Andrew Garfield ist ähnlich gut wie im Vorgänger als frecherer Spider-Man der neuen Generation, der hier aber immer wieder mit der eigenen Verantwortung zu kämpfen hat. Erneut glänzt Emma Stone als starke Frau an der Seite des Helden, während Sally Field routiniert Tante May gibt. Dane DeHaan liefert eine starke Vorstellung als Harry ab, Chris Cooper ist in seinen wenigen Szenen kongenial und launig kommt Paul Giamatti in seiner ungewohnt prolligen Rolle daher. Da wirkt Jamie Foxx dann besonders blass mit seiner ebenso verhuschten wie unfreiwillig komisch frisierten Max-Dillon-Performanes sowie seiner bestenfalls routinierten Electro-Darstellung.

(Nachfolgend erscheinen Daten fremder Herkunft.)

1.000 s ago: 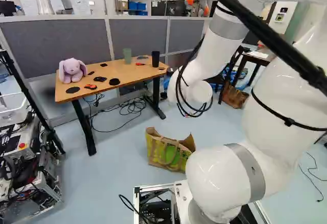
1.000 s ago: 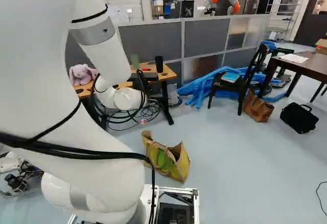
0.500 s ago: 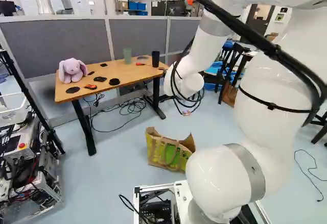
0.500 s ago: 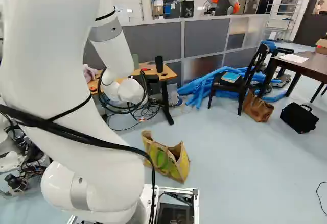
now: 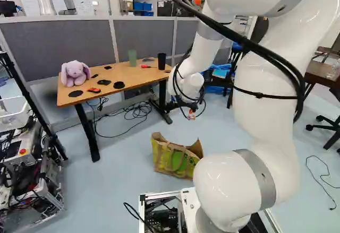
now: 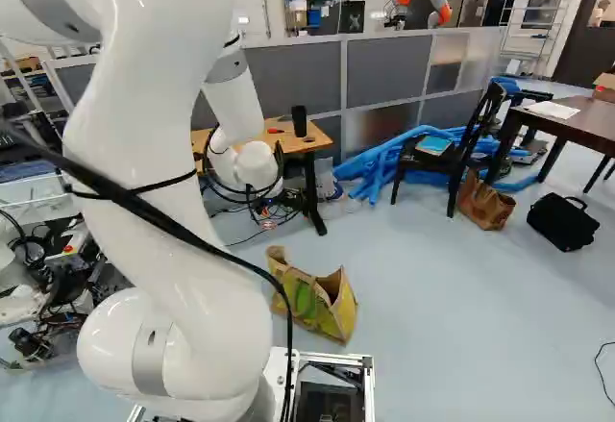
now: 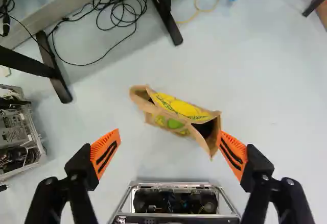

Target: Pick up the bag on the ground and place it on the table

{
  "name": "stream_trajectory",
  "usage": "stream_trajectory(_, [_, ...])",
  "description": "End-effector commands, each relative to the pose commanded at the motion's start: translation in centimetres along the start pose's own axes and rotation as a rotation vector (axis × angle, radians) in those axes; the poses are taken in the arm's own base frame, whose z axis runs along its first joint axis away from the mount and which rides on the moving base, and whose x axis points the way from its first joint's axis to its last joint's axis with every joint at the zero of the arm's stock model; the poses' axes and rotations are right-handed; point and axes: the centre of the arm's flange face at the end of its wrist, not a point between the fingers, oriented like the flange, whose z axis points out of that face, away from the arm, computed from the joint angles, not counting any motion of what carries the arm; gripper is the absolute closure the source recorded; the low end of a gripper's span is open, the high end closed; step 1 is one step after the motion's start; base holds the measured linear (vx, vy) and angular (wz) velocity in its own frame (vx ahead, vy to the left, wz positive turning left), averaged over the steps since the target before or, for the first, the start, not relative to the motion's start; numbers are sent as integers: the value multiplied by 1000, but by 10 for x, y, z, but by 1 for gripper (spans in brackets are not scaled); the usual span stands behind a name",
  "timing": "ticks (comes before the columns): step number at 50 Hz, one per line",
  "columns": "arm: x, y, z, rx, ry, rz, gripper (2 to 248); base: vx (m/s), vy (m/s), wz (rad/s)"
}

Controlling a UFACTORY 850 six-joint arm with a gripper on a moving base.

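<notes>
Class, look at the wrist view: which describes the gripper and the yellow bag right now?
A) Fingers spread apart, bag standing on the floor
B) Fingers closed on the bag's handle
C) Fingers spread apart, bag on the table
A: the gripper holds its fingers wide apart, and the yellow bag stands on the floor.

Allows passage above the bag (image 7: 184, 113) and over floor (image 7: 271, 106) around it. Meets legs (image 7: 61, 87) and cables (image 7: 82, 65) low, toward the table (image 5: 137, 77); base frame (image 7: 176, 219) opposite. On the tabletop, is blocked by the rabbit (image 5: 75, 75) at the left edge, green cup (image 5: 132, 58) and black cup (image 5: 161, 61) toward the far edge. Clears mid near edge.
</notes>
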Motion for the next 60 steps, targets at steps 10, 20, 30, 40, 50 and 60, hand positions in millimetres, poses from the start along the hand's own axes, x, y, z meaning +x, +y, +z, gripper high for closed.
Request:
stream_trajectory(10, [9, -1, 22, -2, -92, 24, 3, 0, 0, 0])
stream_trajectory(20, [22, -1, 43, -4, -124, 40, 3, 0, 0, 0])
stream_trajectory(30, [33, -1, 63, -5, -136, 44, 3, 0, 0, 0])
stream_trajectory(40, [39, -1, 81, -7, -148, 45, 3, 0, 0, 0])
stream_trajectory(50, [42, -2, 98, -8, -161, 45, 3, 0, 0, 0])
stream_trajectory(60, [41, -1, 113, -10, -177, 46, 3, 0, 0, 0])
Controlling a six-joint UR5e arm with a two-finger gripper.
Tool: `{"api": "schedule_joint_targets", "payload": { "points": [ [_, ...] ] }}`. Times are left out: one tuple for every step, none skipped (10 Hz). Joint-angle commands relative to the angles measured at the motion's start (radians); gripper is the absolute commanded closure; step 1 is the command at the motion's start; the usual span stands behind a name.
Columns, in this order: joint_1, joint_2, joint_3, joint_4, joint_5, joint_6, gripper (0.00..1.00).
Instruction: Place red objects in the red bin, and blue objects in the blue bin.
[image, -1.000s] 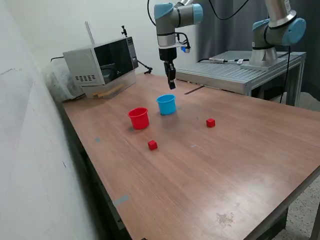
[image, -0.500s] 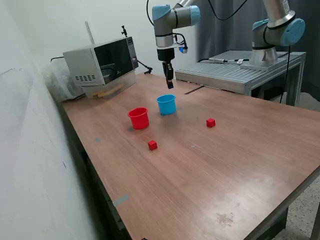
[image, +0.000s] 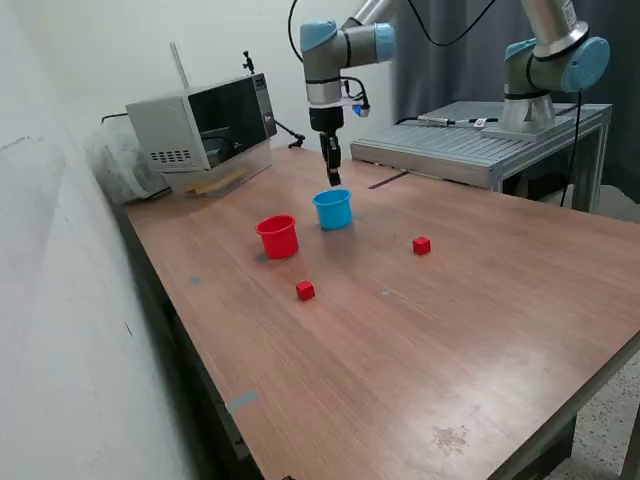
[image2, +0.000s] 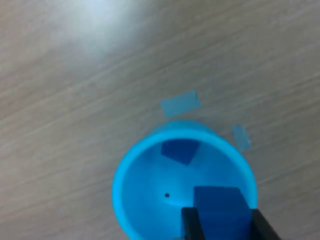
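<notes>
Table (image: 480, 330): pincer (image: 333, 180) now nearer microwave (image: 205, 125).

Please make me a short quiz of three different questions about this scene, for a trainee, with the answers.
1. True or false: the small round light-blue plastic cup already holds one small dark-blue cube.
2. How many small solid red cubes lie on the wooden table?
3. What does the pincer hold? A) a red cube B) a second dark-blue cube C) nothing

Key:
1. True.
2. Two: one in front of the small round red plastic cup, one toward the exterior view's right.
3. B.
</notes>
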Motion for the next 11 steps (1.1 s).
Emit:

Bleibt also ein durchwachsenes Sequel zum Reboot, teilweise reichlich uneben in der Gewichtung seiner Akzente, das leider wieder mit mehr CGI-Gewusel und unpassendem Slapstick als der Vorgänger aufwartet. Zudem krankt der Film ausgerechnet an der untertitelgebenden Electro-Figur, die keinen sonderlich großen Eindruck hinterlässt. Dafür ist der Green Goblin ein guter Ausgleich, die Peter/Gwen-Beziehung sorgt für gelungene zwischenmenschliche Szenen und in Bild- und Tongestaltung, gerade in den Actionszenen erweist sich Marc Webb als einfallsreich – durchaus kurzweilig, aber auch mit einigem verschenktem Potential.